What this task involves: Repeat all the data word for word.

Recorded information:

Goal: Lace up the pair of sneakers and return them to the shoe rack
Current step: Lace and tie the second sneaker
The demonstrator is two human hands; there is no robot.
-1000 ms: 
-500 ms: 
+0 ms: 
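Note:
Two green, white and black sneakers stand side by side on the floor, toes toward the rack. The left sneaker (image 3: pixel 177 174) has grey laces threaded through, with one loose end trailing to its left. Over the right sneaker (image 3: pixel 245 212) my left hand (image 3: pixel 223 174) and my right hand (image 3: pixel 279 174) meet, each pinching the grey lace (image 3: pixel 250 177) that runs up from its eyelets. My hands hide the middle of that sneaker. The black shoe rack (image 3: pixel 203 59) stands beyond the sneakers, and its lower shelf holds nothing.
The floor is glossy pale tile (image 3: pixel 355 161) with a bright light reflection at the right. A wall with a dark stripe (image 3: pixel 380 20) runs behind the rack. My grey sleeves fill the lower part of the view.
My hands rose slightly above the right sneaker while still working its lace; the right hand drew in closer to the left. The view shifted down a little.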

Answer space:
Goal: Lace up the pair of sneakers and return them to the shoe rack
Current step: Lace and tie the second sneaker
The demonstrator is two human hands; there is no robot.
-1000 ms: 
-500 ms: 
+0 ms: 
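Note:
Two green, white and black sneakers stand side by side on the floor, toes toward the rack. The left sneaker (image 3: pixel 177 174) has grey laces threaded through, with one loose end trailing to its left. Over the right sneaker (image 3: pixel 245 212) my left hand (image 3: pixel 223 174) and my right hand (image 3: pixel 279 174) meet, each pinching the grey lace (image 3: pixel 250 177) that runs up from its eyelets. My hands hide the middle of that sneaker. The black shoe rack (image 3: pixel 203 59) stands beyond the sneakers, and its lower shelf holds nothing.
The floor is glossy pale tile (image 3: pixel 355 161) with a bright light reflection at the right. A wall with a dark stripe (image 3: pixel 380 20) runs behind the rack. My grey sleeves fill the lower part of the view.
My hands rose slightly above the right sneaker while still working its lace; the right hand drew in closer to the left. The view shifted down a little.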

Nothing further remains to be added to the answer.